„Alarm für Cobra 11“, die spannende TV Serie als Videospiel – Ob das Spiel mächtig PS hat oder ob der Tank nach 20 Minuten leer ist, erfahrt ihr in unserem Review.
Story
Wie in der gleichnamigen TV-Serie von RTL dürfen wir auch im neuesten Lizenzableger den beiden Kommissare Ben und Semir bei ihrer Arbeit zusehen (bzw. in ihre Rollen schlüpfen), um auf Deutschlands Straßen für Sicherheit zu sorgen. In Undercover ist das Ziel der unglaublich flach erzählten Geschichte recht simpel: Acht Gangsterbosse dingfest machen.
Gameplay
Eine ziemlich lineare und monotone Story sowie störender Motorenlärm prägen die Szenerie. Unter einem guten Rennspiel erwarten sich viele von euch wahrscheinlich etwas Besseres. Der Grund könnte aber darin liegen, dass die Produzenten weder ein großes Budget noch ein großes Zeitfenster für die Produktion des Titels hatten. Aber das ist nur eine Vermutung meinerseits. Erstaunt hat mich allerdings, dass die Synchronsprecher für das Spiel, die Schauspieler aus der TV-Serie sind. Da man aber ihre Stimmen sehr oft als Telefongespräch oder Funk mitbekommt, wirkt es etwas billig.
Grafik
Optisch ist das Spiel nicht das beste aber auch nicht das schlechteste. Die Umgebung wirkt sehr schön gestaltet, wenn auch etwas scharfkantig. Das Ambiente ist auf Dauer etwas monoton. Ein großes Plus sind dagegen die Fahrzeuge. Auch wenn sie nur Ähnlichkeiten mit Originalfahrzeugen haben, sind sie sehr schön konstruiert worden. Wer nach Werbung oder Publikum bei Rennen Ausschau hält, der kann lange warten. Es gibt nämlich keine.
Sound
Die Hintergrundmusik hab ich gleich mal von Anfang an abgeschaltet, da sie überhaupt nicht meinem Stil entspricht. Ein weiterer Punkt sind die Motorengeräusche: Solange ihr alleine umherrast, ist ja alles noch gut, doch sobald ihr in einem Rennen seid, werdet ihr eurer blaues Wunder erleben. Die Motoren sind dort nämlich furchtbar schlecht umgesetzt und, solange ihr verfolgt werdet, ziemlich nervend.

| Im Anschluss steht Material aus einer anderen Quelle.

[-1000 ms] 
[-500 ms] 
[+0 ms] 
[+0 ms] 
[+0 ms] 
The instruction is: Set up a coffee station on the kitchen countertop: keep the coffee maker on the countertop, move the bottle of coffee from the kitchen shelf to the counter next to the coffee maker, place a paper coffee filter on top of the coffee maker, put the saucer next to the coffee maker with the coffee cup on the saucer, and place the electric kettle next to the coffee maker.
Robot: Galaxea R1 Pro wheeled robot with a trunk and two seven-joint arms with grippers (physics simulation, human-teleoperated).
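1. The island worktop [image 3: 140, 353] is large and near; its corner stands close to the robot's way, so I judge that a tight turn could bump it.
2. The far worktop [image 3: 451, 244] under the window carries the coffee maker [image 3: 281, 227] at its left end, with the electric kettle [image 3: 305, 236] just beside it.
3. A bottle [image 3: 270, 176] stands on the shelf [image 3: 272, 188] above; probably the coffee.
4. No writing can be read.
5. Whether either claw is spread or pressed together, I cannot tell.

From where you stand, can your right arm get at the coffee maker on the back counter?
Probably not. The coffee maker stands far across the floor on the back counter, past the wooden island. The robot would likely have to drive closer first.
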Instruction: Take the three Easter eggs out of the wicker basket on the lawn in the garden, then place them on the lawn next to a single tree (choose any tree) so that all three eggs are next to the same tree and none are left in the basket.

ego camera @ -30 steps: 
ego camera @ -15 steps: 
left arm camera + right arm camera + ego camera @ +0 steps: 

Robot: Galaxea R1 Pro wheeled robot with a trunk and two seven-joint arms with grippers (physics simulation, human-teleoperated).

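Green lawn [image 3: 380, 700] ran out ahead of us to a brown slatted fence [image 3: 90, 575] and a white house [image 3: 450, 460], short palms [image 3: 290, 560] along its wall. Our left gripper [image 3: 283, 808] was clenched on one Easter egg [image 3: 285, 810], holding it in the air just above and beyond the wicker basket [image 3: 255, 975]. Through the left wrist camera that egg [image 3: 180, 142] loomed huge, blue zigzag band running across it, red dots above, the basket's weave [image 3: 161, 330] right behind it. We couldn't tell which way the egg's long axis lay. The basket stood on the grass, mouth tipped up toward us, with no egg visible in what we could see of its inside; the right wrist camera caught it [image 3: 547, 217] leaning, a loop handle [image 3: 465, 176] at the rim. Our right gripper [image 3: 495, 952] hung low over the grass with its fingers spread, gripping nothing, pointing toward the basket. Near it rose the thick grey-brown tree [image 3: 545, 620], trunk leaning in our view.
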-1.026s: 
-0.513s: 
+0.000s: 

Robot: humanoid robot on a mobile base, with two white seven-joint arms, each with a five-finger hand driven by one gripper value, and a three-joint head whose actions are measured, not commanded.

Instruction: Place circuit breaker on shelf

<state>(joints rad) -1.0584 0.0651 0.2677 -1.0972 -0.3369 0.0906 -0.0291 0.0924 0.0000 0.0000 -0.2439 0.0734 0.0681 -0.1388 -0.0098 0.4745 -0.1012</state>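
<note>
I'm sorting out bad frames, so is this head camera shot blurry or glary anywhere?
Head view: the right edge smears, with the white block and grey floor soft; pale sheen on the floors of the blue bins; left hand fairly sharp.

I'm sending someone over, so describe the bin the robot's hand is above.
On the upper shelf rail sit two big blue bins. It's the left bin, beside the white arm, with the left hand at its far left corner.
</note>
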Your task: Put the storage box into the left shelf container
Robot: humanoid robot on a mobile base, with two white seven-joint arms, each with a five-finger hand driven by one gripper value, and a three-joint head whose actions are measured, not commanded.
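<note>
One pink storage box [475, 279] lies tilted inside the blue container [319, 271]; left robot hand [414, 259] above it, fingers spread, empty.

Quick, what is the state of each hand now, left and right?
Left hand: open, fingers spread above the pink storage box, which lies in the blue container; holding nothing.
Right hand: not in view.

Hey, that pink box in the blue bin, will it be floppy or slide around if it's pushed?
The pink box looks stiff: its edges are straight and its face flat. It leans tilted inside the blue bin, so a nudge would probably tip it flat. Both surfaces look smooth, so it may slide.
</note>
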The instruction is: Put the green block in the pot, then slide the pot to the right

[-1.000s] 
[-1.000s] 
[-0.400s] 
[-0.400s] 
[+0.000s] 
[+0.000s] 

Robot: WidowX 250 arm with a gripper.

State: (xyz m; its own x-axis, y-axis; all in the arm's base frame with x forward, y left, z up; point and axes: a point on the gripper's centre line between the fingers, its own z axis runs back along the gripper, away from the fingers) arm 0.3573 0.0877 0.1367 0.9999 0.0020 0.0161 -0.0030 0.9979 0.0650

Die Steuerung ist einer der wenigen positiven Aspekte in diesem Spiel: Gas geben, bremsen, lenken und Ausrüstung einsetzen – Das sind die Dinge, die ihr in diesem Spiel großteils brauchen werdet. Im Tutorial werdet ihr dazu eingeschult. Anschließend beherrscht ihr auch ohne Führerschein den Wagen.
Wie schon der Vorgänger bietet euch Undercover die Möglichkeit, mit bis zu vier Spielern an einer Konsole oder auch online Rennen auszutragen. Zur Auswahl stehen bei den Modi ein einfaches Rennen mit oder ohne Ausrüstungen, die Checkpoint-Rennen und der Deathmatch-Modus, bei dem nach einem Checkpoint immer der letzte Fahrer ausscheidet.
Online gibt es zusätzlich Ranglisten-Matches und Bestenlisten. Die Strecken können sowohl in Rundparcours, wie auch in abgesperrten Abschnitten absolviert werden. All das ist aber so unterhaltsam wie eine Wurzelbehandlung ohne Narkose und noch dazu ziemlich uninspirierte Standardkost, die heutzutage zu einem Rennspiel einfach dazu gehört. Ein großer Nachteil ist des Weiteren noch, dass ihr sehr lange auf Gegner warten müsst.
Atmosphäre
Wer hofft, sich als Rennfahrer oder Polizist zu sehen, der wird hier schnell enttäuscht. Ebenso kommt das Feeling aus der TV-Serie nicht wirklich rüber. Hier hatte ich mir doch etwas mehr erwartet.
Zusammenfassung
Spannende Verfolgungsjagden und Actiongeladene Rennen. Das sind die wohl wichtigsten Dinge, die ein ordentliches Rennspiel aufweisen sollte. Meiner Meinung nach ist „Alarm für Cobra 11: Undercover“ eine Kopie aus einer Mischung von „Need for Speed“, „Burnout“ und „Gran Tourismo“ und man sollte bei der TV Serie bleiben, die ist nämlich um einiges besser als das Spiel.